I'm looking for some advice on installing LED strip lights above and below some cabinets and bookcases in my living room.

Once installed, I'll have a run of ikea besta cabinets, wall mounted, about 15cm off floor level, and another set of cabinets about 20cm below the ceiling level. TV is wall mounted in between. I'll also have a third set at the opposite corner of the room forming a set of bookcases.

I want to have 4 sets of LED lights, one below the bottom cabinets, one above the upper cabinets, one behind the TV and one above the bookcases.

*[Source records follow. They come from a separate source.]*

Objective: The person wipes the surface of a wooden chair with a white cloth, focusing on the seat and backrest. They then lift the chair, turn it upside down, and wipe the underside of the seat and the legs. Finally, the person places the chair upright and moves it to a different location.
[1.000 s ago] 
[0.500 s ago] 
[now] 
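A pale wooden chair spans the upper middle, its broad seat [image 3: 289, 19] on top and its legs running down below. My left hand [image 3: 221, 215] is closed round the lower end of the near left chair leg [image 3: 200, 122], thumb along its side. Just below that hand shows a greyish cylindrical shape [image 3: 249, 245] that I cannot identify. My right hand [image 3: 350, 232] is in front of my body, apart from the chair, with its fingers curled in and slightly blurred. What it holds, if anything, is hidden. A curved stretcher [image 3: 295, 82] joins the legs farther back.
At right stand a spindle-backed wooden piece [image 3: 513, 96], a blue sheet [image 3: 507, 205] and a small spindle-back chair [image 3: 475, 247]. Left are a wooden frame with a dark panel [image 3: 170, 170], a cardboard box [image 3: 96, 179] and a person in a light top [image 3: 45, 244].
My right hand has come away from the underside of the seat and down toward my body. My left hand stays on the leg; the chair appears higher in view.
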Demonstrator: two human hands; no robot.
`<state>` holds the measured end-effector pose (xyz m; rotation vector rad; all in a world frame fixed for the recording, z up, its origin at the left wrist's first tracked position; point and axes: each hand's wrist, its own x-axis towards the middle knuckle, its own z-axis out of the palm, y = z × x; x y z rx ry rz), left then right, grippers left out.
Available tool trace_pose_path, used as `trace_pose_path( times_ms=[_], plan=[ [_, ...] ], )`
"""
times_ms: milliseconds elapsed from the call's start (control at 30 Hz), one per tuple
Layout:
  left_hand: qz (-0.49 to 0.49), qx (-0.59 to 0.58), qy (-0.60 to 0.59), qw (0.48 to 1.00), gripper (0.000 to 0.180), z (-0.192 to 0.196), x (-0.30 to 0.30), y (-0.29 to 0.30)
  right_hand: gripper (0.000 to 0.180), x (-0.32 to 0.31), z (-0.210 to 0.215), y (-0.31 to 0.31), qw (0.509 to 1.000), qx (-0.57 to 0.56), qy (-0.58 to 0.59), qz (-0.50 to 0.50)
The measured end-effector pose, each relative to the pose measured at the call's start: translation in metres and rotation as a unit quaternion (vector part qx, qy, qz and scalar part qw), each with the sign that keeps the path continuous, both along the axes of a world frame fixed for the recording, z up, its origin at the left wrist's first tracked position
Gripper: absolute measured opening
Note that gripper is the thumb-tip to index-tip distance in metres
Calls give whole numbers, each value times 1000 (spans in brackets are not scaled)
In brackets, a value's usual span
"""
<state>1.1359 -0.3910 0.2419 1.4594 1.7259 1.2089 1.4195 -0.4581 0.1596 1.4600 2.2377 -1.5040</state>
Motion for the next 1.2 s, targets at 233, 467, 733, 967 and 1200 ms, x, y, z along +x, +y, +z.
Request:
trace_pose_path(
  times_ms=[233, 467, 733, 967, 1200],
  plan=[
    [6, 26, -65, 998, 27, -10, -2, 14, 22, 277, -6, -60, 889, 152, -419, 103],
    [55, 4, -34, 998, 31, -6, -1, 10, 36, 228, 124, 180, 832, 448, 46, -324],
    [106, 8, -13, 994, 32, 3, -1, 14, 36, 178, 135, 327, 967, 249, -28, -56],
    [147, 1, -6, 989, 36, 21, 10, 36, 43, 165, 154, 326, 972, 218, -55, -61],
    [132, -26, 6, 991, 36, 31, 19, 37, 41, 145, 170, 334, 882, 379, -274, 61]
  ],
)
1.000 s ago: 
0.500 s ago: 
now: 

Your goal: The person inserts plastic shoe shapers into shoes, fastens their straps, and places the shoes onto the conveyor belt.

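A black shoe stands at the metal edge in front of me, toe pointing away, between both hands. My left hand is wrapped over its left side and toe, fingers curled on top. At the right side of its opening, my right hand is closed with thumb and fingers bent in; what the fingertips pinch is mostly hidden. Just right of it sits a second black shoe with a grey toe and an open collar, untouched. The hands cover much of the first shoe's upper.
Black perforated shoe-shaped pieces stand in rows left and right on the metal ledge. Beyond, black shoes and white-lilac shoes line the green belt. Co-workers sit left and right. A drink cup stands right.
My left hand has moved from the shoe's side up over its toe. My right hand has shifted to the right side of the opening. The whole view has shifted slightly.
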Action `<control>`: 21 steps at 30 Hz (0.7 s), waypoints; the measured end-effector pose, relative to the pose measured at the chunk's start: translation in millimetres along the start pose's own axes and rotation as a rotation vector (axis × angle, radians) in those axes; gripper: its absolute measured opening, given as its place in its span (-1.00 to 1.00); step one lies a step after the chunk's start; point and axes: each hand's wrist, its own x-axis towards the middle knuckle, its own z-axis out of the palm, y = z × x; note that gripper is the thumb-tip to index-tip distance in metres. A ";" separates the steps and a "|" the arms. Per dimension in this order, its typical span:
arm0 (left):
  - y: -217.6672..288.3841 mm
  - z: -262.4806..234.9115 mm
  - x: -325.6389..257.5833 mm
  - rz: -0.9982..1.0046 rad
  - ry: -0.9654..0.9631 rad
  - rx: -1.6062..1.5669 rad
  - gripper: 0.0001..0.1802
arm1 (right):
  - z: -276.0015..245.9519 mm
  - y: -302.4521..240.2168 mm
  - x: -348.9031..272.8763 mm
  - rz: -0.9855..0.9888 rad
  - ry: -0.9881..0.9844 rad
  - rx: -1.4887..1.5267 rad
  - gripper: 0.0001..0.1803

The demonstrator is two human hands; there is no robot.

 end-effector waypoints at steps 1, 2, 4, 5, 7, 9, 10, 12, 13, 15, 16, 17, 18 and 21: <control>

Looking for advice on how to safely install cables. At the moment we've moved out of the property (a new build) because of issues with floors and joists, so the ceilings have all been pulled down by the developer so I have a window where I can easily run cable in the ceiling cavity.

My plan was:

1) There's a double socket that will be inside the bottom cabinets once installed. One of these sockets I'll use a 6 gang extension to power the TV, media PC, music amp etc (that are all housed in these cabinets). The other socket I was planning on installing this power supply to drive all 4 LED strips (which are 12V DC, 9.6 watts per meter):

https://www.led-lighthouse.co.uk/le...-well-100-watt-led-driver-12v-ip67-lpv-100-12

The total length of the LED strips is 9m, and it's rated at 9.6 watts per meter so this seems to be a safe choice.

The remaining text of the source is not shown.